--- DESCRIPTION OF THE TASK ---
Find how many lines in the material contain "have"; your answer should be that number alone.

▶

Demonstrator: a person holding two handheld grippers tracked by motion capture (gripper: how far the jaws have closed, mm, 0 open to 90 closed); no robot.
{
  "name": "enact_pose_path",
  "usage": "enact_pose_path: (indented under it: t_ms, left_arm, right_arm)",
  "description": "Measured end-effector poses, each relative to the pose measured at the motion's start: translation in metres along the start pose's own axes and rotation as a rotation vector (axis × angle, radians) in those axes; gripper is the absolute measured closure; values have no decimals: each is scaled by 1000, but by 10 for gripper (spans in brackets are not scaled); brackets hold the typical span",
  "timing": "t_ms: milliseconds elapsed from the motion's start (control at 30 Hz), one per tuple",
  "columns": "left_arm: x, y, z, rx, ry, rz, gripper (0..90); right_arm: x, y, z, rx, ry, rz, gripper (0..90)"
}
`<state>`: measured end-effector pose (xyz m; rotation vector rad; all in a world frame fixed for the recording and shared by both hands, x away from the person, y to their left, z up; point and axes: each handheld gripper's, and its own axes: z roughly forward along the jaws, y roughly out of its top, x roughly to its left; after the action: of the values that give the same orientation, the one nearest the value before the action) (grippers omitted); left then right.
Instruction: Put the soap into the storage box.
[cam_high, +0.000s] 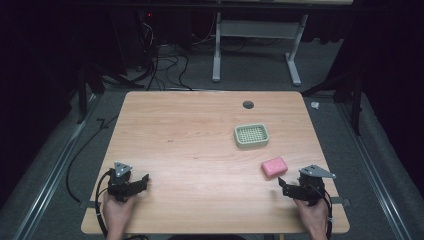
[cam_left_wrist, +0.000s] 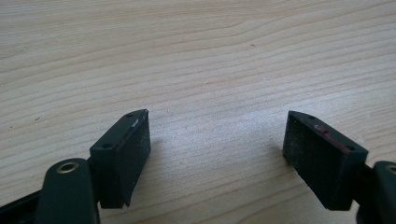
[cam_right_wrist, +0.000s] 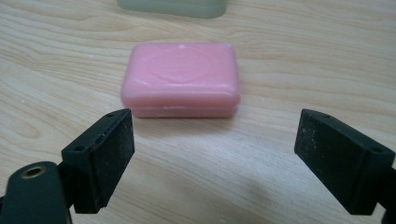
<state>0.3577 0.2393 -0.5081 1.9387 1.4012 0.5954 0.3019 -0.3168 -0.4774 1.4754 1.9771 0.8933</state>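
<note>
While the pink soap lies flat on the table, nothing of the work looks done yet: from the high view it sits at the right, near the front edge, well apart from the green soap dish that waits farther back. The right gripper hovers just beside the soap, on its near side, not touching it, held in the person's right hand. Over at the left, the left gripper rests low near the front edge, far from both things, and looks idle. My read: the grasp, the lift and the carry to the dish are all left to do, if the dish is indeed where the soap goes. Switching to the left gripper view, the jaws stand wide apart with bare wood grain between them, and a smear of red shows on the top edge of the jaw at the right of that view, a detail too small for the high view. Now the right gripper view: jaws wide here too, nothing between them, the soap dead ahead and centred in the gap, an oval stamp pressed into its top face and a seam round its side, with the dish's near wall peeking in at the top edge.
</note>
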Motion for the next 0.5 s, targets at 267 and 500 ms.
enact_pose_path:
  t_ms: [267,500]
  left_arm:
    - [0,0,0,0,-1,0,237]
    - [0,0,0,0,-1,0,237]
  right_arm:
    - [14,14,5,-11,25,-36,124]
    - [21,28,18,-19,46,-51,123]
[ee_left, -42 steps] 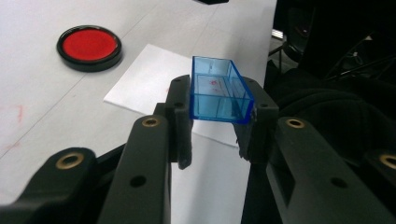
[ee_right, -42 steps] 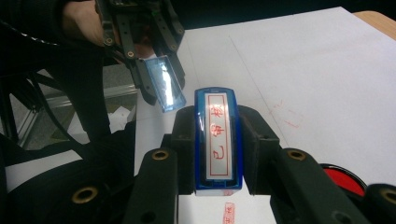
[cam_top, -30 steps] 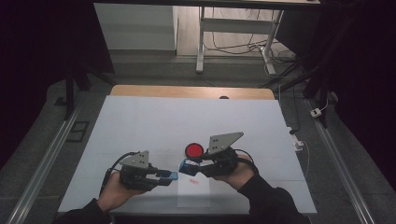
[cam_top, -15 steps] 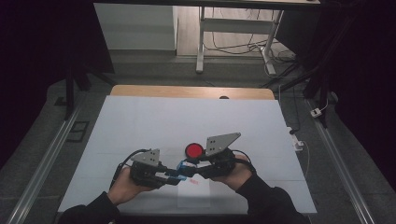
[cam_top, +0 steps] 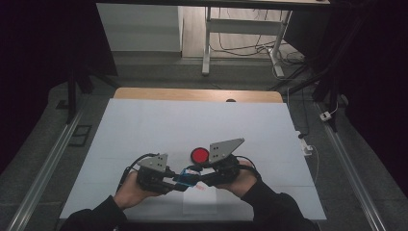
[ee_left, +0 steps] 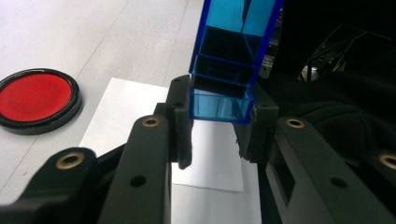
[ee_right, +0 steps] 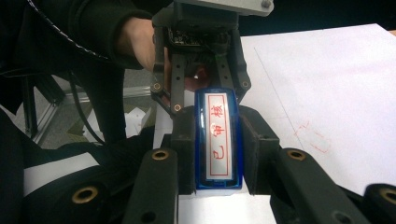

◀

--- ANSWER SECTION ---
2